AO3 - Conjugal rights:

  • ‘Conjugal rights’ refers to the right to live with your spouse (with sexual consequences – a husband had the right to sex with his wife).

  • 1813: If you desert your spouse and refuse to return you get imprisoned by six months.

  • 1884: You entitle your spouse to a separation/divorce.

  • Marital rape was only made illegal in the UK in 1991 through the court case ‘R v R’.

 However, there were objections to this at the time...

  • ‘The baser part of the populace think that when a legal power is given to them over a living creature – when a person, like a thing, is suffered to be spoken of as their own – as their wife, their child, or their dog – they are allowed to do what they please with it’.

Harriet Taylor Mill and John Stuart Mill, Wife Murder (1851).
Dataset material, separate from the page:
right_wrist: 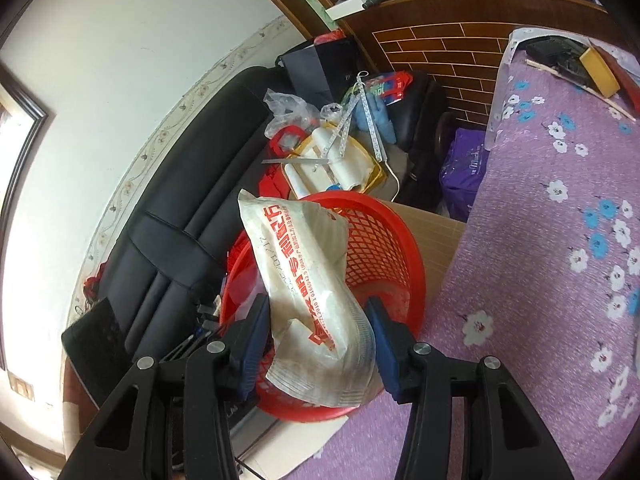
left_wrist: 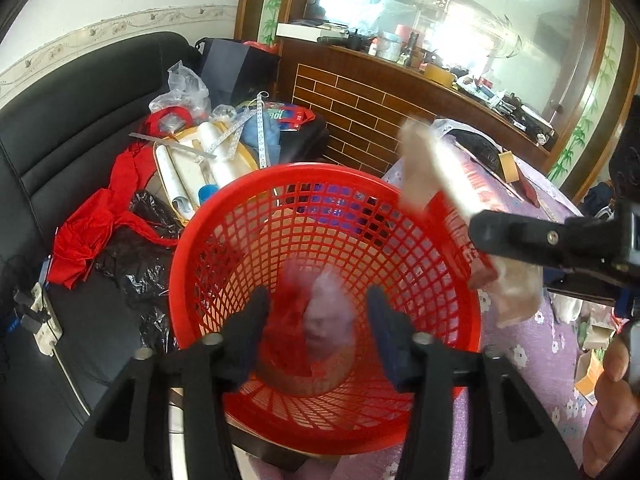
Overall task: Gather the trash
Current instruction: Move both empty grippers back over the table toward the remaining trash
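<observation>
Daylight floods through the glass partition (left_wrist: 460,12), blowing out highlights; the crumpled red-and-white wrapper (left_wrist: 316,320) blurs in motion, and fisheye edges bend into dark corners.

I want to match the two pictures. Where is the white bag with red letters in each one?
Left wrist view: white bag blurred at upper right, over the basket rim, held by the right gripper.
Right wrist view: centre, between the fingers.
Shared landmark: red basket.
</observation>
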`<state>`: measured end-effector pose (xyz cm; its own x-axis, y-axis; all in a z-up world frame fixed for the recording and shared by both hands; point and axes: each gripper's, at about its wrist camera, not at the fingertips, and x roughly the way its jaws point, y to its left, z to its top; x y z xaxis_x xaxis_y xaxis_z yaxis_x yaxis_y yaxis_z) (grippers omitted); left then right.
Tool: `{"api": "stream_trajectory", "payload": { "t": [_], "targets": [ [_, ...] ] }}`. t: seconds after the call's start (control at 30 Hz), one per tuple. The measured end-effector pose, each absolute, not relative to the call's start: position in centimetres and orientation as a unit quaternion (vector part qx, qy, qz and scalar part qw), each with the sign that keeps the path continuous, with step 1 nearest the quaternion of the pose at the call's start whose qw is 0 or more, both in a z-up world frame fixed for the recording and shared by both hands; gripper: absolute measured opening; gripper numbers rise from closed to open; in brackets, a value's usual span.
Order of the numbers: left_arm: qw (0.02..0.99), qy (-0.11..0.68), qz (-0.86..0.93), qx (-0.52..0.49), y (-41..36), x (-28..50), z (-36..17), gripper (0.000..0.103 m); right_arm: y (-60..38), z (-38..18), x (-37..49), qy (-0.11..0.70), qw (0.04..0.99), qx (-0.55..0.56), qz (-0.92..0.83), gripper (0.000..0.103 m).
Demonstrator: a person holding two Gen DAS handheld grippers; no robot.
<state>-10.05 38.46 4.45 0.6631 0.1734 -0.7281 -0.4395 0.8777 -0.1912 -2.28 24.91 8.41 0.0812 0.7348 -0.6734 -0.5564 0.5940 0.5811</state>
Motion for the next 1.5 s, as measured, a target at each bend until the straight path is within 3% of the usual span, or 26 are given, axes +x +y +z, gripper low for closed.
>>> {"api": "stream_trajectory", "payload": {
  "t": [0.03,0.17,0.9,1.1,1.23,1.5],
  "targets": [
    [0.896,0.369,0.173,-0.179,38.4,-10.2,4.6,0.063,25.1,8.4,-2.1,0.513,0.731,0.087,0.442,0.057],
    [0.898,0.364,0.171,-0.179,38.3,-10.4,4.9,0.063,24.9,8.9,-2.0,0.505,0.735,0.085,0.445,0.064],
    [0.926,0.359,0.062,-0.102,25.6,-10.1,6.7,0.066,7.3,10.7,-6.8,0.468,0.777,0.134,0.399,0.064],
    [0.927,0.373,-0.009,-0.033,18.6,-8.7,6.6,0.067,-0.7,10.6,-8.2,0.457,0.798,0.165,0.357,0.064],
    [0.92,0.382,-0.083,0.024,12.7,-7.6,6.5,0.075,-6.8,10.6,-8.7,0.445,0.815,0.195,0.316,0.064],
    [0.887,0.403,-0.203,0.096,2.6,-5.0,5.8,0.075,-18.4,10.9,-10.1,0.399,0.844,0.269,0.238,0.069]
  ]
}}
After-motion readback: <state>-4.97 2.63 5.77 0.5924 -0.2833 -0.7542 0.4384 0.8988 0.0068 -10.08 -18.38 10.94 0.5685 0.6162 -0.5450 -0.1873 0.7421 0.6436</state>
  • Not so the wife: however brutal a tyrant she may unfortunately be chained to—though she may know that he hates her, though it may be his daily pleasure to torture her, and though she may feel it impossible not to loathe him—he can claim from her and enforce the lowest degradation of a human being, that of being made the instrument of an animal function contrary to her inclinations.
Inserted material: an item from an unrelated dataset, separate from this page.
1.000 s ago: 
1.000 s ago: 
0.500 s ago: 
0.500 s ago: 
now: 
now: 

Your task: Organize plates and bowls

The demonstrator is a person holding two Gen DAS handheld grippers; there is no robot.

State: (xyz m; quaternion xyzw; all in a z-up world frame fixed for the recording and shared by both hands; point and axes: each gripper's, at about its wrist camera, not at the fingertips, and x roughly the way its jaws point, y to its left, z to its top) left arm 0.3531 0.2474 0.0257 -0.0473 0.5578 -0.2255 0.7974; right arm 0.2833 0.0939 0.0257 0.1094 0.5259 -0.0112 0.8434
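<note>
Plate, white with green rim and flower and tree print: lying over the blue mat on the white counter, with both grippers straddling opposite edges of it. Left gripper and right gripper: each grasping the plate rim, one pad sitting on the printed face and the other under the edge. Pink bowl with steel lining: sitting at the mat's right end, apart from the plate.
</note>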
JS Mill, The Subjection of Women (1869)

AO3 - Child Custody:

  • In the Victorian era, children were the property of the husband. An Act of 1839 allowed an innocent wife custody of her children under the age of seven years (raised to sixteen years in 1873). The Infants Custody Act of 1886 made the welfare of the children the determining factor in deciding questions of custody, but even then the father remained during his lifetime the sole legal guardian.

  • We can see the effects of this law in the life of Charles Dickens: when he separated from his wife Catherine, mother of his ten children, he kept custody of them, and they became estranged from Catherine. Only the eldest, Charles, kept seeing his mother; the rest did not even go to her funeral.

A05:

AO5 - feminist critics of ADH:

  • Betty Friedan, member of the Women’s Liberation Movement, founder of NOW, wrote in The Feminine Mystique (1963):

“Did women want these freedoms because they wanted to be men? Or did they want them because they also were human? - That this is what feminism was all about was seen symbolically by Henrik Ibsen. When he said in the play ‘A Doll’s House,’ in 1879, that a woman was simply a human being, he struck a new note in literature. Thousands of women in middle-class Europe and America, in that Victorian time, saw themselves in Nora.”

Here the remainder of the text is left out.